(The task):
Reproduce each line of the material exactly as it reads.

════════════════

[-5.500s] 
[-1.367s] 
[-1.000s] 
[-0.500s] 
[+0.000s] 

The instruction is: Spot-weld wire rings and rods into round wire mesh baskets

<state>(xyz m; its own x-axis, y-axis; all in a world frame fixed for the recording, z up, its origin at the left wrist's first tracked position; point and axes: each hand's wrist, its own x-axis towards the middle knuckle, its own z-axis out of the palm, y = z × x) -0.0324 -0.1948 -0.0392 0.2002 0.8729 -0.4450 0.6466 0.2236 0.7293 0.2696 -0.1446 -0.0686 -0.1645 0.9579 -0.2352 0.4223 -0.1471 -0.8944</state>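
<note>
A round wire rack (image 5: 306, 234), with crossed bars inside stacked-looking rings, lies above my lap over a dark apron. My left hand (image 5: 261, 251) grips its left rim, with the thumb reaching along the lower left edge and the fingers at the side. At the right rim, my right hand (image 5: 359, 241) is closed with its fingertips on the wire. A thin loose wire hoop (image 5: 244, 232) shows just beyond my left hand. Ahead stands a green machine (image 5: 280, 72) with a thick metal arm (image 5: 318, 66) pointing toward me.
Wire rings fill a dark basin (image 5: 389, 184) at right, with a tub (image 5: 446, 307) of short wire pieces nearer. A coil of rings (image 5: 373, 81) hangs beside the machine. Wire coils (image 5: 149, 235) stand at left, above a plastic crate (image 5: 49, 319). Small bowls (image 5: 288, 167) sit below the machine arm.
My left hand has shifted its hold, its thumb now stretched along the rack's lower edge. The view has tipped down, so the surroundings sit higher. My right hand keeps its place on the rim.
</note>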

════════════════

(Result of this task):
[-5.500s] 
[-1.367s] 
[-1.000s] 
[-0.500s] 
[+0.000s] 

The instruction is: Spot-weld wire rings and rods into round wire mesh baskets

<state>(xyz m; its own x-axis, y-axis; all in a world frame fixed for the recording, z up, its origin at the left wrist's first tracked position; point and axes: each hand's wrist, its own x-axis towards the middle knuckle, its own z-axis out of the palm, y = z × x) -0.0324 -0.1948 -0.0392 0.2002 0.8729 -0.4450 0.6466 0.2236 0.7293 0.2696 -0.1446 -0.0686 -0.1645 0.9579 -0.2352 0.4223 -0.1471 -0.8944</state>
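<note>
A round wire rack (image 5: 306, 234), with crossed bars inside stacked-looking rings, lies above my lap over a dark apron. My left hand (image 5: 261, 251) grips its left rim, with the thumb reaching along the lower left edge and the fingers at the side. At the right rim, my right hand (image 5: 359, 241) is closed with its fingertips on the wire. A thin loose wire hoop (image 5: 244, 232) shows just beyond my left hand. Ahead stands a green machine (image 5: 280, 72) with a thick metal arm (image 5: 318, 66) pointing toward me.
Wire rings fill a dark basin (image 5: 389, 184) at right, with a tub (image 5: 446, 307) of short wire pieces nearer. A coil of rings (image 5: 373, 81) hangs beside the machine. Wire coils (image 5: 149, 235) stand at left, above a plastic crate (image 5: 49, 319). Small bowls (image 5: 288, 167) sit below the machine arm.
My left hand has shifted its hold, its thumb now stretched along the rack's lower edge. The view has tipped down, so the surroundings sit higher. My right hand keeps its place on the rim.
</note>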

This output requires no further additions.